İnsanlık tarihinde ve bugüne kadar düşmanca söylemler, sloganlar ve şiddeti teşvik etmek büyük felaketlere yol açmıştır. Bugün teknoloji çağında bile, bu tür durumlar hala endişe kaynağı ve sonuçları çok açık, dünyanın birçok ülkesinde ve bölgesinde savaş ve kan dökülmesinin devam ettiğini görüyoruz."

Başbakan, "Bu güzel kültüre her zaman sahip çıkacağız ve mesajımız sevgi, barış içinde bir arada yaşama, karşılıklı saygı, eşitlik ve adalet mesajı olacaktır. Bölgeye hiçbir nefret ve şiddet fikrinin ithal edilmesine izin vermeyeceğiz. Bize saldıran kişi ve tarafların birçoğu bugün artık yok ama biz var olmaya devam ediyoruz. Şüphesiz ki bu da bir arada yaşama düşünce ve kültürünü korumaktan ileri geliyor” ifadelerini kullandı.

Başbakan konuşmasına Irak’taki son siyasi gelişmelere dikkat çekerek şunları söyledi:

“Yeni bir Irak'ın inşası için elimizden geleni yaptık, ancak sürecin raydan çıktığını ve Irak'ın geçmişin acı deneyimleriyle yüzleşmeye sürüklendiğini görüyoruz.

Anayasal haklarımızın çiğnenmeye çalışıldığını, Kürdistan Bölgesi'ne yönelik nefret ve düşmanca söylemlerin yayıldığını ve Kürdistan Bölgesi'nin gelişmesi ve büyümesinin engellenmeye çalışıldığını görüyoruz. Irak, bu şekilde kötü yönetimlerini, kamu kaynaklarının israfını ve yolsuzluklarını gizlemek istiyor. Sorunumuz sadece maaş ve maddi sorunlar değil, anayasal haklarımızın çoğu yok sayılıyor ve çiğneniyor. Bunun en bariz örneği şu ana kadar Kerkük ve çevresindeki Kürt ve Türkmen çiftçilerin tehdit altında olması ve topraklarının işgal edilmiş olmasıdır. Ama onlar bizim tüm mali ve maaş haklarımızı kısmak istiyorlar ve sonra da bu konuyu bize karşı kullanmak istiyorlar.

ANAYASA VURGUSU

Başbakan Mesrur Barzani, Iraklı yetkilileri inkar ve şiddet fikirlerini yaymaktan vazgeçmeye ve “Irak’ın kanlı tarihinden” dersler çıkarmaya davet ederek, Irak Anayasası’na uymanın, istikrarın ve Iraklı tüm topluluklarının haklarının korunmasının tek garantisi olduğunu vurgulamalıyız. Barış ve sükunetle elde edebileceğimiz şey, savaşla, baskıyla ve kendine dayatılan tahakkümle elde edilemez" dedi.

Başbakan şunları aktardı:

"Kürdistan ve tüm toplulukları; Enfal, kimyasal saldırılar, toprak işgali, ulusal kimliğin yok edilmesi gibi birçok yok edilme ve ortadan kaldırılma girişimine maruz kaldı, bu nedenle bize yapılan tüm baskıların anayasal olarak tazmin edilmesini talep ediyoruz.”

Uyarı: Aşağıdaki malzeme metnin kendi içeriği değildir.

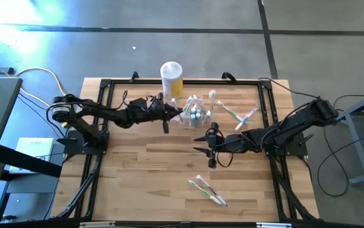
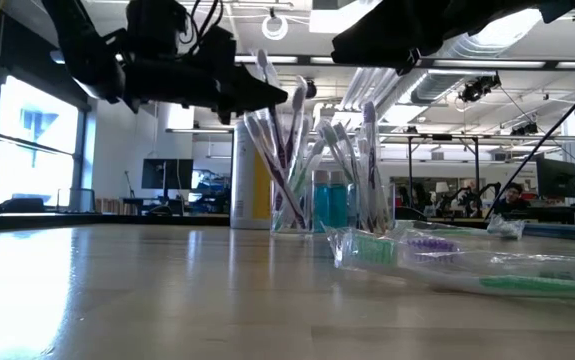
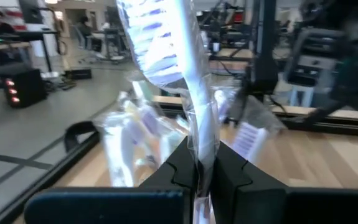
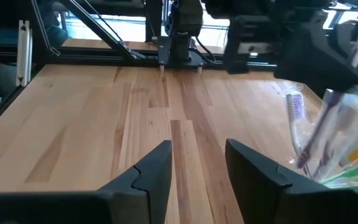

Başbakan Mesrur Barzani, Kürdistan vatandaşları ve siyasi partilere de halkın emek ve fedakarlıklarını unutmamaları çağrısında bulunarak “Yüksek değerinizi hiçbir baskı ve çıkar altında elden bırakmayın. Gelişmiş ve güçlü bir vatan uğruna bu kültürü geliştirmeye ve sahip olduğumuz kutsal değerlere saygı duymaya devam edin” şeklinde konuştu.